Zippers and lenses

Let’s talk about well-behaved Haskell programs for a bit.

So well-typed but non-terminating constructs such as the following are forbidden:

loop :: Bool
loop = loop

wtf :: Bool
wtf = undefined

crash :: Bool
crash = error "fnord"

Back to basics

How many values can we construct from the following type?

data Bool = False | True

Ordering

Another well-known type:

data Ordering = LT | EQ | GT

Clearly we can construct three different values of this type.

A zero-valued type

In Haskell 2010, we can create types from which no values can be constructed:

data Empty

This type has no value constructors (and we can’t use deriving syntax on it).

“Why?” you may ask. For programming with types while compiling.

Zero, one, two…

So big deal, we can create types with zero or more constructors:

data Empty
data One = One
data Bool = False | True

Adding some parameters

Given these:

data Ordering = LT | EQ | GT

data Bool = False | True

Here’s another type to ponder.

data A = A Bool
       | B Ordering

Spend a minute working out how many values this can have. We’ll do a quick poll.

Abstracting I

Now how many values can this familiar type have?

(a,b)

Abstracting II

Now how many values can this familiar type have?

data Either a b = Left a | Right b

Algebra I

Why do we refer to these as product types?

(a,b,c)

data Product a b c = Product a b c

They can hold a number of values equal to:

a × b × c

Algebra II

The same holds for the naming of sum types:

data Sum a b c = A a
               | B b
               | C c

They can hold a number of values equal to:

a + b + c

Working with nested data

Suppose we’re writing a benchmarking tool. We’ll take criterion as an example.
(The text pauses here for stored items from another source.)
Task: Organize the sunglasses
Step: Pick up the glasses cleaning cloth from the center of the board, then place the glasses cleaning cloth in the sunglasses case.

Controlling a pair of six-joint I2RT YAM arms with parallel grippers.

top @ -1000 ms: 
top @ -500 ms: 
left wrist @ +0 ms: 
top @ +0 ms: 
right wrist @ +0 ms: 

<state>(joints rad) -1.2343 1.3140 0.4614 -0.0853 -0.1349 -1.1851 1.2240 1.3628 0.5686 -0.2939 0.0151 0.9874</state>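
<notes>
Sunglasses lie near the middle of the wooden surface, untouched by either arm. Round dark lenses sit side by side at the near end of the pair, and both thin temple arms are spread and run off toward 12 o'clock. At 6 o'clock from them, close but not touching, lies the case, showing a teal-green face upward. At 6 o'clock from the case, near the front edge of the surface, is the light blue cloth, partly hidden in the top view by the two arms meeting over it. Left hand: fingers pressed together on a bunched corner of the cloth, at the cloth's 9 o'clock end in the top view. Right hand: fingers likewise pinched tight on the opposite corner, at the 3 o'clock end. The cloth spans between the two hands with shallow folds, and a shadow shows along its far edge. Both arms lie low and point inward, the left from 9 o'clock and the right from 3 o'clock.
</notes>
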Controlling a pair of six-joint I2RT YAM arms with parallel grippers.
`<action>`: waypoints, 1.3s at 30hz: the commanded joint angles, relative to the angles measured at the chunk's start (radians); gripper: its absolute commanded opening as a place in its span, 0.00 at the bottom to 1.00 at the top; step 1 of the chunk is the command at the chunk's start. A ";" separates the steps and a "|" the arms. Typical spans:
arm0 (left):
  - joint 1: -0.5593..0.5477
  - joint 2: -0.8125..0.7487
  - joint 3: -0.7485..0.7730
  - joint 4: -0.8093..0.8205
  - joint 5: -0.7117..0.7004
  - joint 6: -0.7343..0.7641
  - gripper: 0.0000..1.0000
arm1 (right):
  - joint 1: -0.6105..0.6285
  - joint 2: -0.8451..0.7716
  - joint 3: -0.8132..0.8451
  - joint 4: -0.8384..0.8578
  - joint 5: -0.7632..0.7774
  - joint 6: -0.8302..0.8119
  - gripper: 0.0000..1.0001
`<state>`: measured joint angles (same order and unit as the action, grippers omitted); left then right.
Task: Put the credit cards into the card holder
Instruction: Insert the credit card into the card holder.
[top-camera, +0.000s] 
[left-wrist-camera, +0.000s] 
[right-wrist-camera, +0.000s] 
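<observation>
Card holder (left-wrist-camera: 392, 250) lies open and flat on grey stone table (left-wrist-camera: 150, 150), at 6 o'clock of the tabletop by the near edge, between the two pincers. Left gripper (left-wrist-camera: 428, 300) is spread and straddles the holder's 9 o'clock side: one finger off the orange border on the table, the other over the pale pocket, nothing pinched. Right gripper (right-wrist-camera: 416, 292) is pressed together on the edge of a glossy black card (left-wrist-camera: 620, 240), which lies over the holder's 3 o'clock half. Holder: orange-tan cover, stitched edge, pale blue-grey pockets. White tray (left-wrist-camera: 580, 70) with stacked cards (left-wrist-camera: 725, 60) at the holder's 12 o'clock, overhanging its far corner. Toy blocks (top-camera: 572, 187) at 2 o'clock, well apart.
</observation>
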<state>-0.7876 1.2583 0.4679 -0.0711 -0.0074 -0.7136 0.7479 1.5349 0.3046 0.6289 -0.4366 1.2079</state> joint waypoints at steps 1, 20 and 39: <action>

Measurements produce noisy samples.

The effect of outliers

We want to understand how outliers in our sample data affect the sample mean and standard deviation.

data OutlierEffect
    = Unaffected -- ^ Less than 1% effect.
    | Slight     -- ^ Between 1% and 10%.
    | Moderate   -- ^ Between 10% and 50%.
    | Severe     -- ^ Above 50% (i.e. measurements
                 -- are useless).

Our OutlierEffect type is embedded in another type that carries extra information.

data OutlierVariance = OutlierVariance {
      ovEffect      :: OutlierEffect
    , ovDescription :: String
    , ovFraction    :: Double
    }

More nesting

And OutlierVariance is buried in another type.

data SampleAnalysis = SampleAnalysis {
      anMean       :: [Double]
    , anStdDev     :: [Double]
    , anOutlierVar :: OutlierVariance
    }

Which is nested in yet another type.

data Payload = Payload {
      sample         :: [Double]
    , sampleAnalysis :: SampleAnalysis
    , outliers       :: Outliers
    }

Accessing data is easy

Even with three levels of nesting, it’s easy to access an OutlierEffect given a Payload.

effect :: Payload -> OutlierEffect
effect = ovEffect . anOutlierVar . sampleAnalysis

These record accessor functions are handy!

Updates, not so much

OK, so suppose we want to “modify” an OutlierEffect buried in a Payload.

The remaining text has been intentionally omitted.